In the height of arrogance, Huan had demanded eternal youth in exchange, but so be it, the pact had been sealed. The Aleph could do many things at a distance, like crush an enemy's heart, but the delicate operation of eternal youth required his presence in person.
Not wanting to signal to anyone a limit in his powers, he had requested to make a short trip-less than an hour-to the Royal Planet, to honor the Monarch and evaluate him in person. It was a puzzle of Drift and logistics, but the Fleet had found a way.
It was impossible that in an hour, in a day, or even in a month, a famished fleet could take power again on Origin, but as soon as he moved away from the nerve center and from the human worlds he personally held through the Entangled Gates, an anxiety rose in him. An anxiety whose true reason he repressed: because you were not much, and you became powerful, other not-muches could follow your path and take your place. But this weak-spirited thought filled him with shame, put him into a self-destructive rage difficult to contain. So he contented himself with hating Huan.
Twenty minutes, and he rises, levitating his own body, up the Acropolis where the King is, while his escort follows him running up the stairs. He lands like an angel before Huan and his assembly of sickly, weak servants from a life far from the sophisticated care of the HS, surrounded by stolen Chimera Protea and a few dark warriors armed with blades.

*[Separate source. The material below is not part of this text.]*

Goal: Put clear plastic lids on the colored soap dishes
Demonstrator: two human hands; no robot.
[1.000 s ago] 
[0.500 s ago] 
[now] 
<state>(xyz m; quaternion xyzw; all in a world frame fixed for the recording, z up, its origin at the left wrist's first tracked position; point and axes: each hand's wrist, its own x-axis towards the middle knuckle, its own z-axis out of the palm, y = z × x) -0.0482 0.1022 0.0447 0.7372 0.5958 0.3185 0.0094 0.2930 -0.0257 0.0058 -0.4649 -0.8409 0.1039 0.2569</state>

A band of peasants, in sum, who had dared demand that a God come to visit them. He read abject fear, deeply rooted, in the servants and high officials. A fear even greater than the one he himself inspired. A scandal. He read absolute loyalty in the guards, a loyalty even greater than the most zealous of his adjutants. A scandal.
King Huan, a shriveled, weak human creature, kept alive by fierce hatred and experimental equipment, made a vague hand gesture.
- "Aleph, sovereign of the HS, I have kept my word."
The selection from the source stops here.